WORK ITEM: Tell how many lines below include the word "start". Only the number should appear.
** INFORMATION SHOWN follows **
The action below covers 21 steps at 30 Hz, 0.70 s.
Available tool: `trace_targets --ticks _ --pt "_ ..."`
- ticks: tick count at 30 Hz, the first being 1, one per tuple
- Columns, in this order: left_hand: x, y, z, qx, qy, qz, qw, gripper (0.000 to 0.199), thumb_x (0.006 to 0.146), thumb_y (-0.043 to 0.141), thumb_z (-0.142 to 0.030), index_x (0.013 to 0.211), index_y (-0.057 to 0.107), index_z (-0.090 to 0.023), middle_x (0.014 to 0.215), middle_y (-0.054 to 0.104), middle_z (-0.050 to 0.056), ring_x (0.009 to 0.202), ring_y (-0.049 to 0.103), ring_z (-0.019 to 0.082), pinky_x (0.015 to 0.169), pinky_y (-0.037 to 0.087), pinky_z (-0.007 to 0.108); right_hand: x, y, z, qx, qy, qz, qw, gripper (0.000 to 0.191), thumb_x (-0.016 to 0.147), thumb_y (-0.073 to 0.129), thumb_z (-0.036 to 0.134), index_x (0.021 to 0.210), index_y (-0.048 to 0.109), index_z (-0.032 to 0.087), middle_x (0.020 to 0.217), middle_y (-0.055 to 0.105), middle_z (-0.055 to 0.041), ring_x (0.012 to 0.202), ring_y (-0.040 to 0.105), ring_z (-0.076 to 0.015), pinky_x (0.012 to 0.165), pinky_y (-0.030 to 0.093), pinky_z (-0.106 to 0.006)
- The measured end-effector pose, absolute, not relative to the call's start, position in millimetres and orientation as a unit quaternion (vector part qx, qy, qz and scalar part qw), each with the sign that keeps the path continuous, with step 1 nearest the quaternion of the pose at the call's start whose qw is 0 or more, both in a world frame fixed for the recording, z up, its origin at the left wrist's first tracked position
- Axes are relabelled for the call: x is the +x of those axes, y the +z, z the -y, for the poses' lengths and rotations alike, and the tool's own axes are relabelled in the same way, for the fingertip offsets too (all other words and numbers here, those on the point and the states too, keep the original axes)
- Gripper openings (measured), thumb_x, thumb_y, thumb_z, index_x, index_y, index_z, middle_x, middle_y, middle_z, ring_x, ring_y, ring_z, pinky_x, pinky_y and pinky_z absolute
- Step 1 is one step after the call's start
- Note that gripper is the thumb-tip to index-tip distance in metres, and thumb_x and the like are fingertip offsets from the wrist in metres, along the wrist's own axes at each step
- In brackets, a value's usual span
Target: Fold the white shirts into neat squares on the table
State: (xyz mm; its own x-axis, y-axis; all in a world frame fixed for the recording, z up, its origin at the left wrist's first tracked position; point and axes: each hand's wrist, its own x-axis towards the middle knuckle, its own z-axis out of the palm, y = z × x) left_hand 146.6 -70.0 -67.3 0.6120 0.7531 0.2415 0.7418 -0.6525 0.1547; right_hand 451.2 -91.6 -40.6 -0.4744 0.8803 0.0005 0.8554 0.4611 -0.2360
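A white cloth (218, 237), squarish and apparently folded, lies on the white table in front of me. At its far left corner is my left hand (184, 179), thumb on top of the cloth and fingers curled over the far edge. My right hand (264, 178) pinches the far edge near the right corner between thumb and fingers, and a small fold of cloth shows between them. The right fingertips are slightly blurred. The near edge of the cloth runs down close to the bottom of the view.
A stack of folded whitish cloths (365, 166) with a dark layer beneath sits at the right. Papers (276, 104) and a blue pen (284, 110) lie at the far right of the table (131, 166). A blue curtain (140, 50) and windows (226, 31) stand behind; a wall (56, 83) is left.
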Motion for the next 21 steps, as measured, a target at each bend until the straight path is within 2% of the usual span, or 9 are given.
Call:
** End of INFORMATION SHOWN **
EXERCISE RESPONSE: 2